Bush met with numerous prospective Cabinet nominees throughout the month of December. He proceeded quickly, after becoming president-elect, to announce Cabinet selections. By December 24, he had already named 6 out of 14 Cabinet secretaries, and was poised to announce more. By January 2, the Bush transition had named a designee for every Cabinet position. This was only a week later than the date by which Clinton had announced a full Cabinet in the previous presidential transition. Bush had announced all of his Cabinet picks over a three-week period, compared to the eight to ten weeks over which these had been rolled out during the previous four presidential transitions.
On December 19, Bush met in the White House with Clinton. That same day, Bush also met at Number One Observatory Circle with Gore, who was not just his defeated opponent, but was also the outgoing vice president.
Bush pledged that he would establish an "office of faith-based action" in his administration to search for ways that religious groups would be able to give such services as drug treatment and welfare-to-work programs that had been traditionally provided by the federal government. On December 20, Bush held a meeting in Austin, Texas with roughly 20 religious leaders from around the country, to discuss his plan for "faith-based" solutions to social issues. A third of the religious leaders were black. The number of black religious leaders included in this meeting was viewed to be part of an effort for Bush to reach out to black people, after the Bush–Cheney ticket was reported to have received the lowest share of the black vote by a Republican ticket since the share president Ronald Reagan and his vice president George H. W. Bush (Bush's father) had received when they won reelection in 1984.
The progress Bush made by Christmas lagged behind the progress that the previous, Clinton, transition had made by that point. However, Clinton did not experience the delay in starting his transition that Bush had faced. The pace that Bush's transition had been able to proceed at after its delayed start earned praise from political experts such as Fred Greenstein. Bush felt so comfortable with the progress made by his transition effort, that he took a several-day "non-working" Christmas vacation, traveling both to his Texas ranch and to Florida. At the same time, many others in the transition effort took a break, causing the effort to decrease from the pace it had been accelerating at up to that point following Bush becoming president-elect.

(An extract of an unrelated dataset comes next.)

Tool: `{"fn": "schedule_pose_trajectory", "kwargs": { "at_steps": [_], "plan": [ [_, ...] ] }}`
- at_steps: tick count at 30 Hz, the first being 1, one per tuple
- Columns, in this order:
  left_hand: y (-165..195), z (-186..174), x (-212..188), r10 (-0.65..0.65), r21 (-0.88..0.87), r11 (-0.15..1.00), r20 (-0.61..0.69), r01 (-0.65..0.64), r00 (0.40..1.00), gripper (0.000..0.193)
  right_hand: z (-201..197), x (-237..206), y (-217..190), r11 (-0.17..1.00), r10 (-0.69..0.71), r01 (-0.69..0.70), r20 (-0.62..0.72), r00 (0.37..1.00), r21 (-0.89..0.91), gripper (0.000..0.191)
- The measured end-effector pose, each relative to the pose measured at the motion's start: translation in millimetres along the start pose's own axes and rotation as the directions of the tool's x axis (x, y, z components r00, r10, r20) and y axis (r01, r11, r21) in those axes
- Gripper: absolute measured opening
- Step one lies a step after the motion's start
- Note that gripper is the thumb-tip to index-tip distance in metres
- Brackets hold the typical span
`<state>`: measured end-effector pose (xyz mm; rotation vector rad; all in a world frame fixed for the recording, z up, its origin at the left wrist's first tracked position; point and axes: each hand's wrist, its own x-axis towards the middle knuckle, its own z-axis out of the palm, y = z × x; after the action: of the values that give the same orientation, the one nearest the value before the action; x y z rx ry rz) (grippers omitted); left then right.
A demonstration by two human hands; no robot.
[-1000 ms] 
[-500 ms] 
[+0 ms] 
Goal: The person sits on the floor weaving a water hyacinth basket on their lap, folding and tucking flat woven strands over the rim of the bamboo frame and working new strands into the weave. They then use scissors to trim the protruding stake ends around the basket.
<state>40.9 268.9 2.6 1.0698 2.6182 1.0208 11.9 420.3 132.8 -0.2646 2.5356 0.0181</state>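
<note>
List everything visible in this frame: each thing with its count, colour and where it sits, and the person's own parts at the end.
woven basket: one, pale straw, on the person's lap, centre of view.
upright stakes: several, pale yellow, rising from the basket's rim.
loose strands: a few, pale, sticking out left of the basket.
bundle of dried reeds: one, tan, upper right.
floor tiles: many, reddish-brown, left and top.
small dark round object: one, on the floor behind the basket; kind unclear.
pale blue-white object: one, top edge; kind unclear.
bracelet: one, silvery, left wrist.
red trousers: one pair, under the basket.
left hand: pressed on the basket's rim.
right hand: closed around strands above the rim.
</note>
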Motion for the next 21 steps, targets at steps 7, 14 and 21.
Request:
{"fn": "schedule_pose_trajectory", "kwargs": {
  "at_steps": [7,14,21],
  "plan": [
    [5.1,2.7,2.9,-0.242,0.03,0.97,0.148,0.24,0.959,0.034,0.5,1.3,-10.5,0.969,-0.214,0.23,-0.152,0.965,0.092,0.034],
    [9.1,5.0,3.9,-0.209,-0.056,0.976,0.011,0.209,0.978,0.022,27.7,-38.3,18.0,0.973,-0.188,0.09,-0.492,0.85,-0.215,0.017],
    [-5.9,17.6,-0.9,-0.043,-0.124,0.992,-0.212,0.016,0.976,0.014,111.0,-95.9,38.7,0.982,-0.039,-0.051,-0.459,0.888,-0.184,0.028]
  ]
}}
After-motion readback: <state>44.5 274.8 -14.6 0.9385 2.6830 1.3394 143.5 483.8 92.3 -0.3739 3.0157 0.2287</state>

The transition experienced some controversy when Bush's selection for Secretary of Labor, Linda Chavez, withdrew her nomination on January 9 after the media reported that she had previously employed an undocumented immigrant.
The transition was also marred by accusations of "damage, theft, vandalism and pranks" by members of the outgoing Clinton administration. Initially, a 2001 audit by the General Accounting Office (GAO) found little truth to the allegations of vandalism and pranks. However, after pressure from Republican congressman Bob Barr, the GAO launched a deeper investigation, producing a 2002 report which estimated that there had been between $13,000 to $14,000 worth of damage. This included graffiti in the men's bathroom at the White House, glue smeared on desk drawers, and missing doorknobs, medallions, and office signs. However, it is noted that similar pranks were reported in prior transitions, including the one from Bush's father to Clinton in 1993. Bush press secretary Ari Fleischer followed up the GAO report with a White House-produced list of alleged vandalism including removal of the 'W' key from keyboards. The Clintons were also accused of keeping for themselves gifts meant for the White House. The Clintons denied these accusations, but agreed to pay more than $85,000 for gifts given to the first family "to eliminate even the slightest question" of impropriety.